The process of healing from our emotional abuse firstly means we have to come out of denial about it being abuse.  Often if you have been abused emotionally and try to deal with it by confronting the perpetrator you will be gaslighted, told you have it wrong, made a mistake,  are being ‘too sensitive’, or that it just didn’t happen that way!  At a certain point such things being said can lead you to doubt the reality of your feelings, perception and experience.  This is where an enlightened witness is so important.  This is someone who can provide a reality check to say that abuse was abuse and there was nothing wrong with you in the first place and nothing you did to deserve it, rather that is what your abuser would have you believe.

Once you have this validation then you are left with a terribly painful experience of understanding and accepting that things others who were supposed to love you did were horribly hurtful and caused you pain and damage. That such abuse may have caused you deep losses, loss of faith, loss of hope, loss of self belief, loss of trust as well as deficiencies in normal development that may have left you impeded or stunted in your life and emotional growth in numerous ways.  There is no easy way out of this conundrum or Gordian knot of tangled up angst, suffering and pain and along the pathway you are likely to feel lost, confused, angry, sad, frustrated, rageful and even murderous at times.  All of those feelings are part of the healing of your core wound and suffering they ABSOLTUELY cannot be by passed on the way to healing.

That said I do believe that there are some people who hold on longer to pain and past hurt for many, many years, while others may let go a little sooner or easily.  There are no hard and fast rules.   But there is one thing that does impact on our ability to let go and that is the ability to accept what occurred and face it head on, rather than deny, argue or debate about it.  It helps so much to read the experience of other ‘survivors’, to anchor into a sense of your own goodness and to reclaim a belief that you are worthy of better, more self love, compassion and belief than your abuser could ever give you.

Forgiveness is a very thorny issue and with abuse it is a process where we free ourselves from the ongoing hurt, rather than condone the hurter, it can only happen as a result of feeling all the feelings and no longer denying them.  That said there comes a time when we learn to let go because we no longer want to suffer in that way. We may still have fear, shame and pain but we love ourselves through these feelings and find ways to no longer allow them to continue to punish us in ways we were when we were less conscious and aware.

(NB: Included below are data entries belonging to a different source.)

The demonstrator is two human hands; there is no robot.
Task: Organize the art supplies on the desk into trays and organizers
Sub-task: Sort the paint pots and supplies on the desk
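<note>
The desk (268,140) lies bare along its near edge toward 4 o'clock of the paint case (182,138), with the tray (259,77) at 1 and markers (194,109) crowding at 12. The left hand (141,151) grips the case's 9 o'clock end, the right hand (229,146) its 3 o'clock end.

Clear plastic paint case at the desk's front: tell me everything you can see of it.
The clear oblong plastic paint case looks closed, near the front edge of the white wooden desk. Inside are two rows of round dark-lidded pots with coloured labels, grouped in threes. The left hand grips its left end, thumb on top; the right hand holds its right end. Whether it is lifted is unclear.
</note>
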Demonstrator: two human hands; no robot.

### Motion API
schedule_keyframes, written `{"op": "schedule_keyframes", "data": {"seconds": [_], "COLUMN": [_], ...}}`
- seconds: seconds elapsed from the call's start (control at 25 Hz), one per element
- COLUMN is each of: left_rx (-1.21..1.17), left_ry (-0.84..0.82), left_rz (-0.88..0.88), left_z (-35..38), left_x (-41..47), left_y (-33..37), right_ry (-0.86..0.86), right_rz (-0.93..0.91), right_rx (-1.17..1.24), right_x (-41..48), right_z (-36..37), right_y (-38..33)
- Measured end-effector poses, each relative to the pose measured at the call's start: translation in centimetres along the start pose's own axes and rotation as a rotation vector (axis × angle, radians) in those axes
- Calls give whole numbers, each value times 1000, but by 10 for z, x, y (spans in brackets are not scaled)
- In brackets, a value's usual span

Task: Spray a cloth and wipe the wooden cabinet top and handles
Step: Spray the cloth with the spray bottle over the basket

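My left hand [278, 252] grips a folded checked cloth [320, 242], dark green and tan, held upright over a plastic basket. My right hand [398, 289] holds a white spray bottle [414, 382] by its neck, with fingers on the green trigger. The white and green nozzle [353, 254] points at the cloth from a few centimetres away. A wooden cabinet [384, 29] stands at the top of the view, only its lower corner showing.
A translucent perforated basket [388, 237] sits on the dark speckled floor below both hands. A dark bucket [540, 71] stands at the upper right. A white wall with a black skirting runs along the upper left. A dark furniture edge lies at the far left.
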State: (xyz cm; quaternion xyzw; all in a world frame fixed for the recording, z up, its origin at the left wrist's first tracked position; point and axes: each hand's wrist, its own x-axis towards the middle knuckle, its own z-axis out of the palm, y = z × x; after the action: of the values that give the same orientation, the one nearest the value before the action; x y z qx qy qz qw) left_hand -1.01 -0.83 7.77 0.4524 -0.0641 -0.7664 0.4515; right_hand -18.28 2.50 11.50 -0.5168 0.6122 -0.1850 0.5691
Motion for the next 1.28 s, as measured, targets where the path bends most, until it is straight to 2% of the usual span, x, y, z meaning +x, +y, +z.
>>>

“True adulthood (means) no longer denying the truth. It (means) feeling the repressed suffering, consciously acknowledging the story remembered by the body at an emotional level, and integrating that story instead of repressing it. Whether contact with the parents can then in fact be maintained will depend on the given circumstances in each individual case. What is absolutely imperative is the termination of the harmful attachment to the internalized parents of childhood, an attachment that, though we call it love, certainly does not deserve the name. It is made up of different ingredients, such as gratitude, compassion, expectations, denial, illusions, obedience, fear, and the anticipation of punishment. ”

Quote source unknown.

Letting go of numb

The following extract comes from Tara Brach’s book True Refuge : Finding Peace and Freedom in Your Own Awakened Heart.  Interestingly it concerns a woman who Tara was working with in therapy who as a young child had her long hair cut off by her mother as it was too much bother. I was sharing in a post a few days ago how this also happened to me and the trauma of it was felt when I went to the hairdresser late last week following my Mum’s death.   The woman in question, Jane, had also had her mother die a few years before the time she was seeing Tara.  In therapy she was sharing how the pain of this event had awakened in her heart through intense feelings of fear, felt as a claw “pulling and tearing at my heart”.  What followed was an outburst of anger towards her mother for subjecting Jane to this ordeal.

The anger soon turned into deep sadness as Tara worked with Jane encouraging her to feel the pain and grief deeply in her body, and in time it transformed into peace.  Jane had reached some deeply powerful realisations as a result.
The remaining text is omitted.